The script is based on the realism written by Sueddeutsche journalists who made the scandal public. In her view, it was already listed in the documentary “Behind the Headlines”. What proven “Tattourt” director Christopher Scheer and his co-authors experience is more gritty and sensitive. They put the suspected masterminds in the spotlight and chose the viewpoint of Detective Hesenthaler and Viennese lawyer Ramin Mirfakrai.

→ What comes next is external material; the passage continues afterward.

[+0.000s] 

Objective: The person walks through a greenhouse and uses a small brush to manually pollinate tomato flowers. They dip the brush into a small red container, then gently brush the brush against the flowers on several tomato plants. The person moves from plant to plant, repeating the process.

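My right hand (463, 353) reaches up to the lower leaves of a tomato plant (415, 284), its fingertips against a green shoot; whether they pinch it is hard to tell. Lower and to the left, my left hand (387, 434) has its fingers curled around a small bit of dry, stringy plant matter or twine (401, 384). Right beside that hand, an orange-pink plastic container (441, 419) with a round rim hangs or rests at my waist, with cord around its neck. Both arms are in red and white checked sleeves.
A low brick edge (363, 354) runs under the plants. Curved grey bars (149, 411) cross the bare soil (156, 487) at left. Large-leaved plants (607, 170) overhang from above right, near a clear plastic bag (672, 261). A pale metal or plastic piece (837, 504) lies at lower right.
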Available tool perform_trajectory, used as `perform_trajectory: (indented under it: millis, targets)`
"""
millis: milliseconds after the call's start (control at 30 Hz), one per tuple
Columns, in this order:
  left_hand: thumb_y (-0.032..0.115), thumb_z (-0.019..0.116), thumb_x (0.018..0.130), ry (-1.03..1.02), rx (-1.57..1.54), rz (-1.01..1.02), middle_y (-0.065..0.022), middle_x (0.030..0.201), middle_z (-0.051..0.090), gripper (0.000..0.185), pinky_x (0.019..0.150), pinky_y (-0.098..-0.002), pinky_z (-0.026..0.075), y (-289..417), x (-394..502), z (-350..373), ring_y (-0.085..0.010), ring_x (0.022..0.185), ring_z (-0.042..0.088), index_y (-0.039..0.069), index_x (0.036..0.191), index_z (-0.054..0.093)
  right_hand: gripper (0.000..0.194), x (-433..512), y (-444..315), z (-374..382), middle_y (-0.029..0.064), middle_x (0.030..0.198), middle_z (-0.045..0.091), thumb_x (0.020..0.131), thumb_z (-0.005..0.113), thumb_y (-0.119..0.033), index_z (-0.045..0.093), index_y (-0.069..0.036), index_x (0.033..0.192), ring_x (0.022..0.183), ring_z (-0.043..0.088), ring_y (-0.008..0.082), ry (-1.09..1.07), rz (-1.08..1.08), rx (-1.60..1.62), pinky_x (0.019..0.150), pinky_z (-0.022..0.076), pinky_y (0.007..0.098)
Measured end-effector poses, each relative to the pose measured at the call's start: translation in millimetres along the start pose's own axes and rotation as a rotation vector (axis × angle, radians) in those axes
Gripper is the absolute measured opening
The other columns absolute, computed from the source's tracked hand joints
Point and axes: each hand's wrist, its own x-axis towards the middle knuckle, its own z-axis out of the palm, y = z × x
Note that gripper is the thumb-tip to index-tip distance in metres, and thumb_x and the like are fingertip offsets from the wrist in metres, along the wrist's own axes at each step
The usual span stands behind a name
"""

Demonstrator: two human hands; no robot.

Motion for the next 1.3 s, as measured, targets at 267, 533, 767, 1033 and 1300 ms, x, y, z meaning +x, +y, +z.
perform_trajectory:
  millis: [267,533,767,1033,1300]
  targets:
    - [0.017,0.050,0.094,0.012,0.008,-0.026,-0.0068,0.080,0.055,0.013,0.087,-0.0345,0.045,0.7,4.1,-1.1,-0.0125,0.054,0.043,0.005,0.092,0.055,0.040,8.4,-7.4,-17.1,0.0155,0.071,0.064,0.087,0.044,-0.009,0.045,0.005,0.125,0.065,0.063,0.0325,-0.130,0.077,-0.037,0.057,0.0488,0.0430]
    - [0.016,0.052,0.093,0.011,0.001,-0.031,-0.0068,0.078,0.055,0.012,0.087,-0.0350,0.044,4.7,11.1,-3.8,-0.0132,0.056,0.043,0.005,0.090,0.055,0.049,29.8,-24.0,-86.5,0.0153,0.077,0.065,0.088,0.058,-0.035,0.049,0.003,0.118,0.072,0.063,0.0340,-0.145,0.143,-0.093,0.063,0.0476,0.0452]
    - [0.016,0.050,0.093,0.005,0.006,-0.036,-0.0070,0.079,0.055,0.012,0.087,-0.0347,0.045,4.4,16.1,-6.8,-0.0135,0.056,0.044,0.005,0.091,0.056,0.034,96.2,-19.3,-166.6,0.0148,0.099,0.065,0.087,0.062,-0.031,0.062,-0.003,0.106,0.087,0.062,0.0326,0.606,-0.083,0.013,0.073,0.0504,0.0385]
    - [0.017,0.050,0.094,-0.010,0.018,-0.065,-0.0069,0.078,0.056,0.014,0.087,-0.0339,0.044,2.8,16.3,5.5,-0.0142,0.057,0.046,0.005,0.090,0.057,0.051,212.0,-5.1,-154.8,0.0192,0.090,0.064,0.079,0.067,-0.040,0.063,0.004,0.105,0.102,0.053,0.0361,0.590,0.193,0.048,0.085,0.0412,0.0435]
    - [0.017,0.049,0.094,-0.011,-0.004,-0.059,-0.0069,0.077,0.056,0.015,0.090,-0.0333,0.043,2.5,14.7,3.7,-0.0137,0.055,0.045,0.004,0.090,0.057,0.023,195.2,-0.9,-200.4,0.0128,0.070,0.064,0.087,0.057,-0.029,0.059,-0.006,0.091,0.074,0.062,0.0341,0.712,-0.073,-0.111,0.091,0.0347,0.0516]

How did the duo do it? How noble or base were his motives? This is the only way to satisfy curiosity and nurture excitement. We know from the live recording what drunken FPÖ politicians have been gossiping about Vinca – which is why Part Three, which he meticulously reproduces, is the series’ dodger. Nevertheless, the “similar” performances deserve to be commended: Julian Lohmann plays Johan Goodnus in the true balance between paranoia and childlike insecurity. Andreas Lust as Strache has his demeanor and language on him. Both are navigating the slopes of cheap cartoons and false sympathy. The plot spans from 2012 to 2020, and it jumps back and forth, confusing less than it explains: if you don’t understand something, the journalists who put the puzzle together will explain it to you. An elegant stunt, as opposed to the somewhat clumsy explanations that Hsenthaler puts in his mouth.
Where reality turns into madness
As a mischievous third aid to understanding, associative scenes function: when Gudenus falls into the trap, a fish is bitten; The distribution of ministerial positions is illustrated by a Christmas gift; As well as animation – exactly – “mouse broadcasting” is used. very fun? Schier punctuates the small scenes as reality finally turns crazy. He also praised photographer Thomas Kiennast, who celebrates party scenes so fiercely that one tends to jump on the table to dance.
Inevitably, it becomes a problem with the two main characters. No, they are not superheroes, they make clumsy mistakes, and in the end they are among the losers, according to reality. But the script seems like a very skilful defense. David Hamade is allowed to play Mirfakhrai as a good and decent lawyer. By chance, he came across a substance that condemns (photos of money bags in a Strache box). His family’s fear of being expelled from Austria by the FPÖ alone motivated his actions, and he initially demanded millions for the video just to get his informant (the Strache driver) to testify. He himself finances its production through the shady Hessenthaler, who is portrayed by Nicholas Ovcharek Impastoly as the fifth person in the Vienna Strizzi. But he remains mercifully open whether the big-mouthed bully is about a bargaining chip or adventurous. Or even he – a hard shell, a soft core – about morals? It almost suggests that in the end he slips into paranoia and only arouses our sympathy. Sad figure hero. But he is a hero after all.